How to fill the tensor with head index and tail index

How to fill the vaule of indexes between head index and tail index which equal to 1

Here is the two tensor

head = tensor([
        [0, 1, 0, 0],
        [1, 0, 0, 0],
        [0, 0, 1, 0],
        [0, 0, 0, 0],
])
tail = tensor([
        [0, 0, 1, 0],
        [0, 0, 0, 1],
        [1, 0, 0, 0],
        [0, 0, 0, 0],
])

Expected result

r = tensor([
        [0, 1, 1, 0],
        [1, 1, 1, 1],
        [1, 1, 1, 0],
        [0, 0, 0, 0],
])

Unfortunately, I’m not aware of a way to do this without using loops since it requires checking for a start and stop index within each tensor. So here is a solution which uses a loop to go over the rows.

head_idx = head.nonzero(as_tuple=True)[1]
tail_idx = tail.nonzero(as_tuple=True)[1]

stack_idx = torch.vstack((head_idx, tail_idx)).t()

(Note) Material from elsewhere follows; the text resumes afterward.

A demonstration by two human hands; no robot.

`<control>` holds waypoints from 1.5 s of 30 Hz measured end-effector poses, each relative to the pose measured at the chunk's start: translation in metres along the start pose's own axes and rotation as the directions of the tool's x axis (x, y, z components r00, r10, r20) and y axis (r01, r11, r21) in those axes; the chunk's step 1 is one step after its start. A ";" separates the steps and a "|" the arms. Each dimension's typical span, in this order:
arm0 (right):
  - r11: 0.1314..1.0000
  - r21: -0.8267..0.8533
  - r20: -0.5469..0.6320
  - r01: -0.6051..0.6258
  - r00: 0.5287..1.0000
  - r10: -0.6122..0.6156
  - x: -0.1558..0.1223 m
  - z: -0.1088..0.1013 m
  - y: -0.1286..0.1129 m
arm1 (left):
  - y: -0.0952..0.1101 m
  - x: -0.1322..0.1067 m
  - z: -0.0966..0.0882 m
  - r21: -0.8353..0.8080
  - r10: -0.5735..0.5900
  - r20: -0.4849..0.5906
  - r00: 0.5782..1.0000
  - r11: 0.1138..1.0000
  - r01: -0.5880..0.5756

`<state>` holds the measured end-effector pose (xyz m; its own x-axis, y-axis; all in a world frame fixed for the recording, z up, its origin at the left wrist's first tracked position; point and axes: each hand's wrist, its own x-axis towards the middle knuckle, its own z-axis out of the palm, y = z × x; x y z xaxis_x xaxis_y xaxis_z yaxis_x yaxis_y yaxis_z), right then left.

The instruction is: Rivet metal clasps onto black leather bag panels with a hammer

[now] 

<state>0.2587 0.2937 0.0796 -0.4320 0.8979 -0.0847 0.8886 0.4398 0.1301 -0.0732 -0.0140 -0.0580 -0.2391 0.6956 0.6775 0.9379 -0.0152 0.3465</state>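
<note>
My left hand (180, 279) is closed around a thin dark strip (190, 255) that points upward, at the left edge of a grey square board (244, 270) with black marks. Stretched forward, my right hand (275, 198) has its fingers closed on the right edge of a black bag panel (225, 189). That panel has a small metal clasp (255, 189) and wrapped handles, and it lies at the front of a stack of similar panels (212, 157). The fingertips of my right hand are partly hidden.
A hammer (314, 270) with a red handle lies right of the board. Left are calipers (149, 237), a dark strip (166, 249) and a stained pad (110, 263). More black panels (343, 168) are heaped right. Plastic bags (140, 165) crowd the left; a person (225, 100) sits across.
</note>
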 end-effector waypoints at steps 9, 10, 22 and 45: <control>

r = torch.zeros_like(head)
row = torch.zeros_like(head[0])

for i in range(len(stack_idx)):
	start_idx, end_idx = stack_idx[i][0].item(), stack_idx[i][1].item()
	(start_idx, end_idx) = (end_idx, start_idx) if start_idx>end_idx else (start_idx, end_idx)
	fill_tensor = torch.ones(end_idx-start_idx+1)
	r[i] = row.slice_scatter(fill_tensor, start=start_idx, end=(end_idx+1))
	
print(r)

The row to swap start_idx and end_idx is only required if the tail can have a lower index than the head (such as row 3 in your example). if the tail index will always be greater than the head index, you won’t need that check.

Thanks for your replying, that is a good resolution, but using loops will slow down the speed of training or inferring, maybe there are some ways more effective.

Hi @Fu_YuBai , you are correct. Maybe you can generate a different array when you produce head and tail to solve the problem there?

If you first create head and tail using torch.ones() and then set the values in head from [0:n] to be 0 and for tail set all values from [n:-1] to be 0, then you would get the r matrix directly. It might be easier to solve before producing these instead of making them and then trying to get the r matrix.

In your example, row 3 in head and tail are intended or Are they interchanged by mistake?

I am leaving the answer here just for completeness.
Assuming that head signifies the start position of 1’s in a row & tail denotes the end position of 1’s in the row, the following code might achieve what you expect to do.

>>> import torch
>>> torch.__version__
'1.11.0'

>>> head = torch.tensor([
...        [0, 1, 0, 0],
...        [1, 0, 0, 0],
...        [1, 0, 0, 0],
...        [0, 0, 0, 0],
... ])
>>> tail = torch.tensor([
...         [0, 0, 1, 0],
...         [0, 0, 0, 1],
...         [0, 0, 1, 0],
...         [0, 0, 0, 0],
... ])
>>> head.cumsum(dim=1) * tail.fliplr().cumsum(dim=1).fliplr()
tensor([[0, 1, 1, 0],
        [1, 1, 1, 1],
        [1, 1, 1, 0],
        [0, 0, 0, 0]])
2 Likes

Thanks for your replying, you are right, there are some mistake on my example, I will modify it in my question description.

Your answer is really what I expect to do, and that resolution is so elegant and amazing!